:: Data

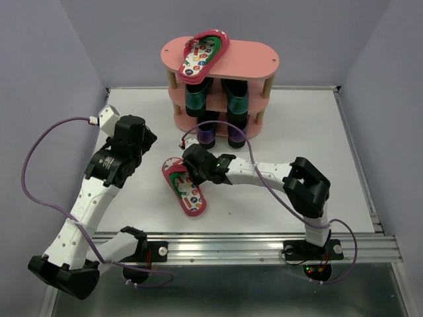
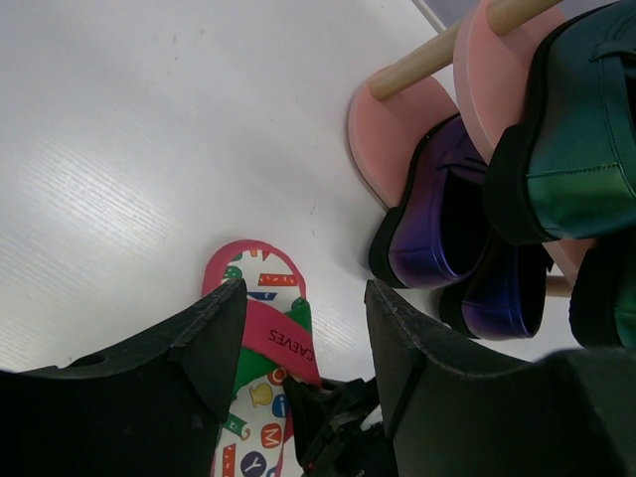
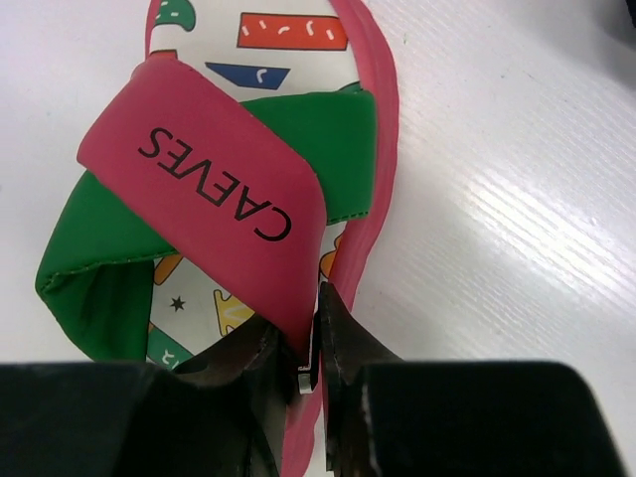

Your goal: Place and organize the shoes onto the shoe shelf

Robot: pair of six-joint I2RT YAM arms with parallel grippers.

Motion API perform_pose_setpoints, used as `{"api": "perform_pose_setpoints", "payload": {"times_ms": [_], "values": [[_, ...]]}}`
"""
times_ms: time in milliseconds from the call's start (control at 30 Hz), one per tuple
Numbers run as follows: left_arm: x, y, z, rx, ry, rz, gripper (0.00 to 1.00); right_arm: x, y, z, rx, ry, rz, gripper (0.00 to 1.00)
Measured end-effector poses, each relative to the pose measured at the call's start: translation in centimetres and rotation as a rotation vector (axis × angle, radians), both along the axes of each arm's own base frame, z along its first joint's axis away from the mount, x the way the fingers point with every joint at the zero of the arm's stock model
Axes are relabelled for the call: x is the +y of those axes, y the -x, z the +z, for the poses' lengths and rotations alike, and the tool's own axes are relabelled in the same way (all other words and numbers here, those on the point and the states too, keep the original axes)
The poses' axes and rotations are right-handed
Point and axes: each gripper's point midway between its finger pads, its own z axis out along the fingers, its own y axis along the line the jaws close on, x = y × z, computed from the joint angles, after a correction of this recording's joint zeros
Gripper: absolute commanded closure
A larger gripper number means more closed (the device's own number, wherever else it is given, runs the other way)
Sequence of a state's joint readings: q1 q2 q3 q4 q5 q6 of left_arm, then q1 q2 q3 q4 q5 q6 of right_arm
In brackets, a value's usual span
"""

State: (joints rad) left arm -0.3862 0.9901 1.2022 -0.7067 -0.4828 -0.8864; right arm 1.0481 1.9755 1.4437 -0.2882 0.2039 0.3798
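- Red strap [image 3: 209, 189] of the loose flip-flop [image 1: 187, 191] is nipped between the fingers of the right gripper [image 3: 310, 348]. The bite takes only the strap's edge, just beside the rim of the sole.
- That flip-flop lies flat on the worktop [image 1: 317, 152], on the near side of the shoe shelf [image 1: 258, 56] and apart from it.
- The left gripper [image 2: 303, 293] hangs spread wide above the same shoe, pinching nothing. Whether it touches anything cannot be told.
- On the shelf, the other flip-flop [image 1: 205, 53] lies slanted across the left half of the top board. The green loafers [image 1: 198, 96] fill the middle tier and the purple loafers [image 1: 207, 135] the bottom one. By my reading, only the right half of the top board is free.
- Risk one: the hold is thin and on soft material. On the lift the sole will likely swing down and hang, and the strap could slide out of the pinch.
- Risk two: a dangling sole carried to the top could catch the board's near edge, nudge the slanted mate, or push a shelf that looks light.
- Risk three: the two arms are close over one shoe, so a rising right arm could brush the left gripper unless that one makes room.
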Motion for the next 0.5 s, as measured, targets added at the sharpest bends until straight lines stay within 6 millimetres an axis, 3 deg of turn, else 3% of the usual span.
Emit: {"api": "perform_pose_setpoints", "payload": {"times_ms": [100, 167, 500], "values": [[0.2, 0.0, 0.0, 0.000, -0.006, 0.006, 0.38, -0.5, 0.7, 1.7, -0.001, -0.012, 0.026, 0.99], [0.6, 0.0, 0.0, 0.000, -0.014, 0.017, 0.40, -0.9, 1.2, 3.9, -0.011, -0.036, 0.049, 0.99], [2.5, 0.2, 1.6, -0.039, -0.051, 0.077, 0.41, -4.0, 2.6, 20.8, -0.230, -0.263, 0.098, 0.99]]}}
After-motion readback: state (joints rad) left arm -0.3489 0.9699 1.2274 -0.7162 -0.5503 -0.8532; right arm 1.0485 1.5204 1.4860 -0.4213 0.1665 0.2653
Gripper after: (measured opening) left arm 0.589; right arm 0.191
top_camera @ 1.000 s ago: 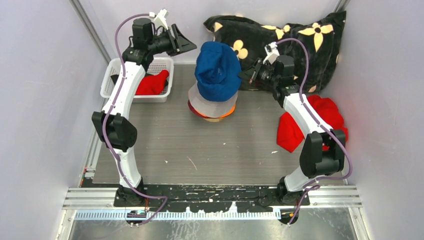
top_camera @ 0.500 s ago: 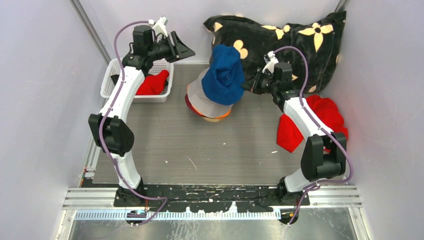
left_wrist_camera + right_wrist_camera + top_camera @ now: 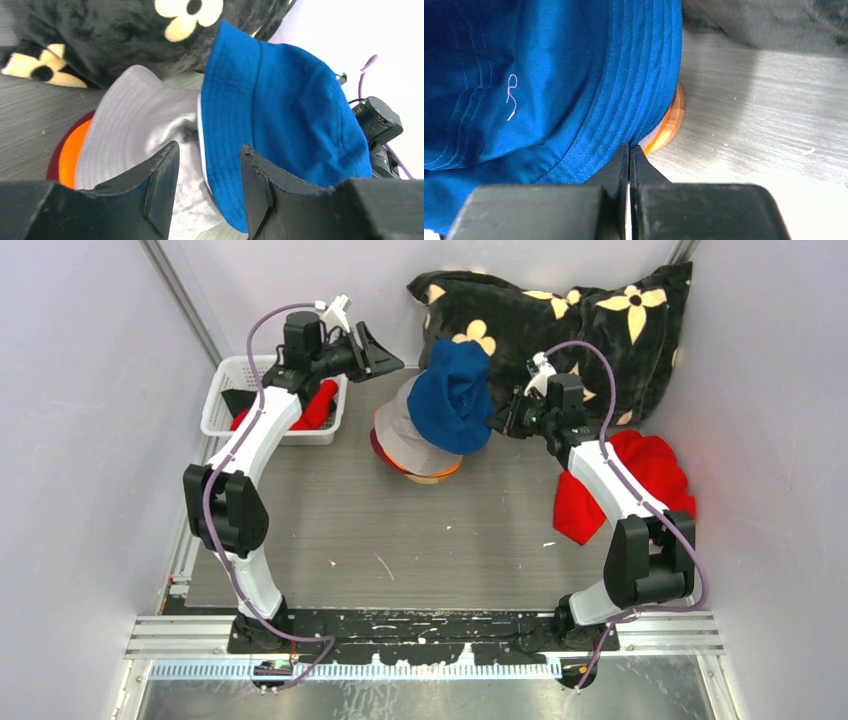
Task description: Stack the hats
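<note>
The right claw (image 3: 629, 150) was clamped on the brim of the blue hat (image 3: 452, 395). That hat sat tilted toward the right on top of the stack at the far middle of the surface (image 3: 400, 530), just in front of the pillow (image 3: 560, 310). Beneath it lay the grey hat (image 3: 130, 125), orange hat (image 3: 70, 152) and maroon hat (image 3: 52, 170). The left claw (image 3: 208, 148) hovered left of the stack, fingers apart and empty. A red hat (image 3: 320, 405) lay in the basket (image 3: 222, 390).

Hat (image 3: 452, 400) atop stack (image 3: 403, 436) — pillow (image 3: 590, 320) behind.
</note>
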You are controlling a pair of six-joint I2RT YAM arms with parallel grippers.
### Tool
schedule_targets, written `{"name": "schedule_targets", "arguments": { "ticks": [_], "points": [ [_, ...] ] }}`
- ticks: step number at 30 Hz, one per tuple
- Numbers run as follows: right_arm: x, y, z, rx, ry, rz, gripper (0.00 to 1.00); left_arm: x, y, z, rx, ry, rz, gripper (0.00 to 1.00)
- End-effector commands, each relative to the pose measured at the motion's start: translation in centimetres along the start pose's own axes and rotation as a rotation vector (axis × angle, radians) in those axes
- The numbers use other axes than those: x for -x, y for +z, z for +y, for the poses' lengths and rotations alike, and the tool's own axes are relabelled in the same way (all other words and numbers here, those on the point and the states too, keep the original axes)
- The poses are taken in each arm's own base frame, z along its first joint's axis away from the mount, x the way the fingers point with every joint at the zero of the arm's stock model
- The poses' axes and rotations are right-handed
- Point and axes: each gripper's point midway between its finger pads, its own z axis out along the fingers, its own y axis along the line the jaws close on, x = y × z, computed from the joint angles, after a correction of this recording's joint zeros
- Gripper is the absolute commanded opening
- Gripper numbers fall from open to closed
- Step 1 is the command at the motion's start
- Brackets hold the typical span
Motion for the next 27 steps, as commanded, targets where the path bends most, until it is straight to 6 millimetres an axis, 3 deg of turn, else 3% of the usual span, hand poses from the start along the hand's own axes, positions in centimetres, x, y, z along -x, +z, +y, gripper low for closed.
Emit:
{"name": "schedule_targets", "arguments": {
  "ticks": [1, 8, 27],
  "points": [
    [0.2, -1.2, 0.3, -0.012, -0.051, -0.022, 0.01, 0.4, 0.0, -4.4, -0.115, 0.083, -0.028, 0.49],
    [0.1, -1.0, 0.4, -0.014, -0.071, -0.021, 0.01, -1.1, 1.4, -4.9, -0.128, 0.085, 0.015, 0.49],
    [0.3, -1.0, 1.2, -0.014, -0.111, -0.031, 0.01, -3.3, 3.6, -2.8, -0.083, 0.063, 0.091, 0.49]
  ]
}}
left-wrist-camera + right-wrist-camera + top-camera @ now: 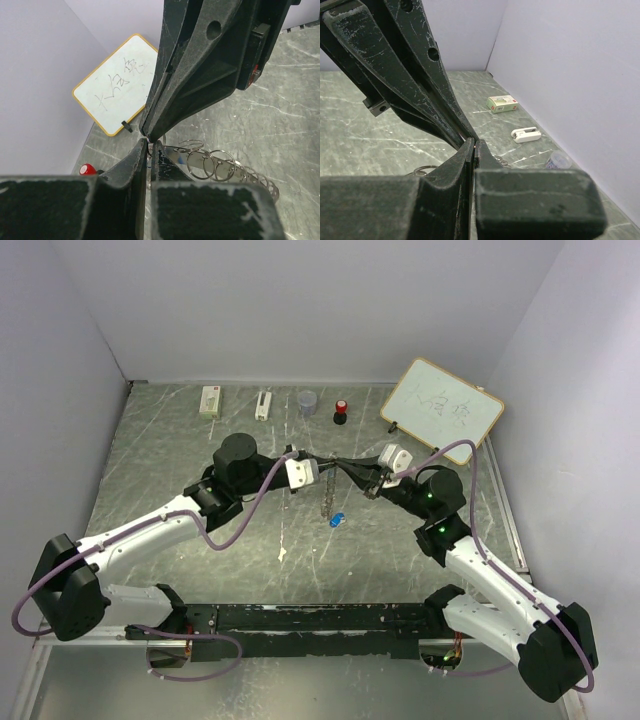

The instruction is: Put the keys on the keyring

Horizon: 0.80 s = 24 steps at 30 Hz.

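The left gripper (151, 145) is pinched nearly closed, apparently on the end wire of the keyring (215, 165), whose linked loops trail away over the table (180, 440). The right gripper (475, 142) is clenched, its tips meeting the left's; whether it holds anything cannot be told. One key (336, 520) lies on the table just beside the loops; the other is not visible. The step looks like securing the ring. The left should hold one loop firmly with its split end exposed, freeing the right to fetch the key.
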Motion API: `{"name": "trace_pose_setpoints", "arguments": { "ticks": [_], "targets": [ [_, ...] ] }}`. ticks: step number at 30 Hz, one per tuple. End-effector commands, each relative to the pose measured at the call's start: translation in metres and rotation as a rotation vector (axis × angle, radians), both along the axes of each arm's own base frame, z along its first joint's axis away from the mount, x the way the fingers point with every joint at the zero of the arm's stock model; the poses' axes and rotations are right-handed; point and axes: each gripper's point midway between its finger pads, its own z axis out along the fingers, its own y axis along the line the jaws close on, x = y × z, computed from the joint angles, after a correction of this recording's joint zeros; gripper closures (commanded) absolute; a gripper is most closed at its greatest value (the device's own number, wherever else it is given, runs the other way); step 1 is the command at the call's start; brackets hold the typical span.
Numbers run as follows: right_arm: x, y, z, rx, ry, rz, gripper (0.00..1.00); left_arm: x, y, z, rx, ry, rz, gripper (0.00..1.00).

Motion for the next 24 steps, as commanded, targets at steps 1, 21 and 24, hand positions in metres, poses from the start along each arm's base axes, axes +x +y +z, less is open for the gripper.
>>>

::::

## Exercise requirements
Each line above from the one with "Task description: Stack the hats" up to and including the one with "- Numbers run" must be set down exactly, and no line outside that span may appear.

## Result of this exercise
Task description: Stack the hats
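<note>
The right claw (image 3: 629, 150) was clamped on the brim of the blue hat (image 3: 452, 395). That hat sat tilted toward the right on top of the stack at the far middle of the surface (image 3: 400, 530), just in front of the pillow (image 3: 560, 310). Beneath it lay the grey hat (image 3: 130, 125), orange hat (image 3: 70, 152) and maroon hat (image 3: 52, 170). The left claw (image 3: 208, 148) hovered left of the stack, fingers apart and empty. A red hat (image 3: 320, 405) lay in the basket (image 3: 222, 390).

Hat (image 3: 452, 400) atop stack (image 3: 403, 436) — pillow (image 3: 590, 320) behind.
</note>
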You are controlling a pair of six-joint I2RT YAM arms with parallel grippers.
### Tool
schedule_targets, written `{"name": "schedule_targets", "arguments": { "ticks": [_], "points": [ [_, ...] ] }}`
- ticks: step number at 30 Hz, one per tuple
- Numbers run as follows: right_arm: x, y, z, rx, ry, rz, gripper (0.00 to 1.00); left_arm: x, y, z, rx, ry, rz, gripper (0.00 to 1.00)

The answer contains nothing further.